The Valentine Mining Company still wants to dig for gold just over the rim of Spearfish Canyon. Eight years after first seeking approval for its environmentally questionable and culturally offensive project, and two years after incurring an $11,000 fine for violating its exploration permit from the state, Valentine is asking Lawrence County to approve a conditional use permit for a smaller operation:

In 2012, the company requested a CUP from Lawrence County for a significantly larger proposal for the Deadwood Standard Project, which included onsite mineral processing.

Company officials ultimately decided that onsite mineral processing is not practical, and processing will not be conducted onsite.

“What’s a little different about this is, in 2012, we did approach the Deadwood Standard Project with a bigger permit boundary. It was a way bigger project. It was 80% larger than this project,” Bender said.

Overall, he said, 14 pits would be excavated over the life of the mine, affecting a total area of 31 acres [Jaci Conrad Pearson, “County Commissioners Get Onsite Tour of Deadwood Standard Project,” Black Hills Pioneer, 2020.07.07].

Valentine’s Mark Nelson told the Lawrence County Commission and other individuals on a recent tour of the site the pits would have an average depth of 23 feet. He said the Deadwood Standard Project would be relatively quiet:

Nelson said that because the noise factor was a significant concern during the last application process in 2012, VMC had a professional conduct a sound study, the results of which found that the primary noise in the Canyon today is traffic.

“We tested some loud equipment.

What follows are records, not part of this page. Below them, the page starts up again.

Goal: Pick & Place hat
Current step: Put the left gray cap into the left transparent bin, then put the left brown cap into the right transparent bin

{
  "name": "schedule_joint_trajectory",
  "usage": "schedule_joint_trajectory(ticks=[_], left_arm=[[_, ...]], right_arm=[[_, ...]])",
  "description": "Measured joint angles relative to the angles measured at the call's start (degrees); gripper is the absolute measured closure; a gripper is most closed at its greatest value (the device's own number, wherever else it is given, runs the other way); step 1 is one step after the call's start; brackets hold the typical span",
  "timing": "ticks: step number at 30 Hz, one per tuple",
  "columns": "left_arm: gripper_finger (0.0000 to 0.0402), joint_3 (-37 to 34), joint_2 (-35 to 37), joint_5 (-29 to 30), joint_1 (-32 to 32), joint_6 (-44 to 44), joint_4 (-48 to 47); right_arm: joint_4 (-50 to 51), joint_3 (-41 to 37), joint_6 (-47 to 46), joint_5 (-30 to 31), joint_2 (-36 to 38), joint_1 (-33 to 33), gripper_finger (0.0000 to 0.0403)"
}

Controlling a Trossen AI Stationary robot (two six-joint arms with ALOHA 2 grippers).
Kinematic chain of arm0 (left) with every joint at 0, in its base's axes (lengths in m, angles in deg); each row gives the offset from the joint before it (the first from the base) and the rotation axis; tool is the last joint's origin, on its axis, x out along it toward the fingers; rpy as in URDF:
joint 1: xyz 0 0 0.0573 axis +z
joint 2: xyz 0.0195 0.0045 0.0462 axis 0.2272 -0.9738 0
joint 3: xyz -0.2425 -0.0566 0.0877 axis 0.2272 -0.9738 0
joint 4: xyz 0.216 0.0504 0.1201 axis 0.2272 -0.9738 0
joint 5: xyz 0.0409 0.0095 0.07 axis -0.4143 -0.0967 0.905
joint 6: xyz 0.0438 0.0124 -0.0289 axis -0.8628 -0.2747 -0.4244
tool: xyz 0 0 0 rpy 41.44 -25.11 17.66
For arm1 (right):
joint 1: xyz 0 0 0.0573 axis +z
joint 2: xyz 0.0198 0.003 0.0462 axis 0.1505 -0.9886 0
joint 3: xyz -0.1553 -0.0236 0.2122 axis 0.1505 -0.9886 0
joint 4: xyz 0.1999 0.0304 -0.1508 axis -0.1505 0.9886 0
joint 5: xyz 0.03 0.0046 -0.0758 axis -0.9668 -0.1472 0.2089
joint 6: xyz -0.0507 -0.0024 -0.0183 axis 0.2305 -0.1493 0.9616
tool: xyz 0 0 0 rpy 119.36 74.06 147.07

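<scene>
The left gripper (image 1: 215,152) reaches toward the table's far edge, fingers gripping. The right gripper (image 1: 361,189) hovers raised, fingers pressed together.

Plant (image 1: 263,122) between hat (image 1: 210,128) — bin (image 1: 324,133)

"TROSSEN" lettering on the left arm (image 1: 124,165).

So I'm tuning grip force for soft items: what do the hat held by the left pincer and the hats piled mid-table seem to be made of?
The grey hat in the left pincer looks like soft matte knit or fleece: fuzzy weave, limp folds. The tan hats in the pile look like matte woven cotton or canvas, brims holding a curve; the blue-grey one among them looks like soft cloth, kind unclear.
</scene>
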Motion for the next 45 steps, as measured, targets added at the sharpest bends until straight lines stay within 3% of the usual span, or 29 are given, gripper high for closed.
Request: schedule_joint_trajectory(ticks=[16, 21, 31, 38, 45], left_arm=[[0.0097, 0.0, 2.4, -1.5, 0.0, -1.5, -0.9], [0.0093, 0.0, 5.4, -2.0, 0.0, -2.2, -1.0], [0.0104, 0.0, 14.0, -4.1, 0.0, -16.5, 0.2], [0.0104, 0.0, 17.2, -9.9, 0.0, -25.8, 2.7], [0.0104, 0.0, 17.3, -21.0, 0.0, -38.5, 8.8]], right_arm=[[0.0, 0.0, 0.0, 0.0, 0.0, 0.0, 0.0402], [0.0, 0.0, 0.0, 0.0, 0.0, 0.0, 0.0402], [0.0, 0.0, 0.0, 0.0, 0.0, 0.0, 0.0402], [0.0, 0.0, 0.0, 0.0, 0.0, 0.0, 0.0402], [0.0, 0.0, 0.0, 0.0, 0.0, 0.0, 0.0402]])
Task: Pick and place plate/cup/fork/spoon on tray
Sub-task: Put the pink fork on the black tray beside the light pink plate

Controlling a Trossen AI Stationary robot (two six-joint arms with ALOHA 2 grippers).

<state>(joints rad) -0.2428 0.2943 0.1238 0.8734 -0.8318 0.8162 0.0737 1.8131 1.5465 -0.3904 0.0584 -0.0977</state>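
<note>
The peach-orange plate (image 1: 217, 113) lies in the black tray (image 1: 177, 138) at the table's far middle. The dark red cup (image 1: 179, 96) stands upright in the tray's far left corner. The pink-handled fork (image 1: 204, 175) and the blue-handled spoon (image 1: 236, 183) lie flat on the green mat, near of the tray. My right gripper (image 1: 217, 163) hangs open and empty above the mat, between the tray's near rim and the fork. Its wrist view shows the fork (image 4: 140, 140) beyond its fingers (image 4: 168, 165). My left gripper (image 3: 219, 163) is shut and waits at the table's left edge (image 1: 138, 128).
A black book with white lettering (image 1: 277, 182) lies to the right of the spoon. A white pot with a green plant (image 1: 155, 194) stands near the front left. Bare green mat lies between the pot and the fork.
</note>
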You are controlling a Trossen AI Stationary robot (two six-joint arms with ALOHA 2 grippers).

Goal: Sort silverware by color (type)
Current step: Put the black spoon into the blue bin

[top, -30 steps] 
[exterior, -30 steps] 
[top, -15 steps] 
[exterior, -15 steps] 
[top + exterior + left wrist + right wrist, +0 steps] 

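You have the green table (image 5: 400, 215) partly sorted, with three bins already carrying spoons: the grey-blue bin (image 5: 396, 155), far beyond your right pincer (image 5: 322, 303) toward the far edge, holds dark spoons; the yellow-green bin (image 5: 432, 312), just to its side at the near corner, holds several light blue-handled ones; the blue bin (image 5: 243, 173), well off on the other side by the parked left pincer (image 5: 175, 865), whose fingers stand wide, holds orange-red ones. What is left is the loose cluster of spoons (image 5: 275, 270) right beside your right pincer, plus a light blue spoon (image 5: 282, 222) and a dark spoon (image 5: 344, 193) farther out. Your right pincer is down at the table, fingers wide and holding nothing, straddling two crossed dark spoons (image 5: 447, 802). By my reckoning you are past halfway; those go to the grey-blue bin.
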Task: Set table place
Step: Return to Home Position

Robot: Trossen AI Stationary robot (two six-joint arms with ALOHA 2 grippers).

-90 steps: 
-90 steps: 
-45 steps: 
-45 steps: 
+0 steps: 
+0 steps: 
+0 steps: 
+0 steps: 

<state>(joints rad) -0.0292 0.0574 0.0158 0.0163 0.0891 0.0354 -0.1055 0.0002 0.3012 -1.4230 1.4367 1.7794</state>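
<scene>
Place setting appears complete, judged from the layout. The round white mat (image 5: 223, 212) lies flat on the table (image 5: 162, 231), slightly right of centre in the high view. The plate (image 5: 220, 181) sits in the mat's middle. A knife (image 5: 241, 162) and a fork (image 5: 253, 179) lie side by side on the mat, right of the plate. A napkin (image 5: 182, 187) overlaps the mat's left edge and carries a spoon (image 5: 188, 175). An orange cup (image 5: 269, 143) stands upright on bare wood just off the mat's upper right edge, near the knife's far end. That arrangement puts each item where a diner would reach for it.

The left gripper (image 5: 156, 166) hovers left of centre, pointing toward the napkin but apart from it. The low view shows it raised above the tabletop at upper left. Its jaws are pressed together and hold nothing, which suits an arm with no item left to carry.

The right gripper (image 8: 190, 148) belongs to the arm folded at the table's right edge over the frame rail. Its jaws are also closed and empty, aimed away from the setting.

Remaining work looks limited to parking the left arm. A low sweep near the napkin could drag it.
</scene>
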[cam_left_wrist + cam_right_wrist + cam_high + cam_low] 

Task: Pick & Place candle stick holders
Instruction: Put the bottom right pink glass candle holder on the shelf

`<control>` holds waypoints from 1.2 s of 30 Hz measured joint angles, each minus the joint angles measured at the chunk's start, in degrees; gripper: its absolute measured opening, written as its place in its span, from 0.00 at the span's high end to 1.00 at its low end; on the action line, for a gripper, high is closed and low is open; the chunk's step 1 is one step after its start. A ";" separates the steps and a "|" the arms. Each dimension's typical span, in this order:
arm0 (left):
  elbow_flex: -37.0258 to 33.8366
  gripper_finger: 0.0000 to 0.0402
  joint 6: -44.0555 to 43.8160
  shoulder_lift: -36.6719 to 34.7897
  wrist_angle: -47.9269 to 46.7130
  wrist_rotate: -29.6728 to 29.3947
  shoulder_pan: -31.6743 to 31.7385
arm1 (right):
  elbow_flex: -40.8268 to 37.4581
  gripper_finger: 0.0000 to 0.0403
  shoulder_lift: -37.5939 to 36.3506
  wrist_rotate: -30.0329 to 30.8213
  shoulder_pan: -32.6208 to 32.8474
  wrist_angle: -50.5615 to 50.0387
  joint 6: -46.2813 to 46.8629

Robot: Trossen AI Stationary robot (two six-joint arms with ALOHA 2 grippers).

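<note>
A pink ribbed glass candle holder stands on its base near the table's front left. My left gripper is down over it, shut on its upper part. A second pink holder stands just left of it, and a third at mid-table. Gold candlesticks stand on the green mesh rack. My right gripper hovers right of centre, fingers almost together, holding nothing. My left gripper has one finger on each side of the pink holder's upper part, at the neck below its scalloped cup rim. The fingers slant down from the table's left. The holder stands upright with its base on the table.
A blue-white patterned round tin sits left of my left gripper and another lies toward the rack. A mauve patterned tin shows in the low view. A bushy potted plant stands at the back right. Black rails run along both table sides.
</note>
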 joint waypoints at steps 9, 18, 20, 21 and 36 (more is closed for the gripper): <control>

We tested some back-up alarms. We also did three test spots to see if the blasting was audible in the canyon and the results of that testing showed that none of those sources of noise were audible in the canyon,” Nelson said.

The trucks would be 15-ton dump trucks, not the 150-ton trucks that Wharf runs.

Nelson estimated there would be 10-11 truckloads of ore per day coming out of the mine to the mill [Conrad Pearson, 2020.07.07].

Conrad Pearson reports the Lawrence County Commission will hear the conditional use permit application on September 3.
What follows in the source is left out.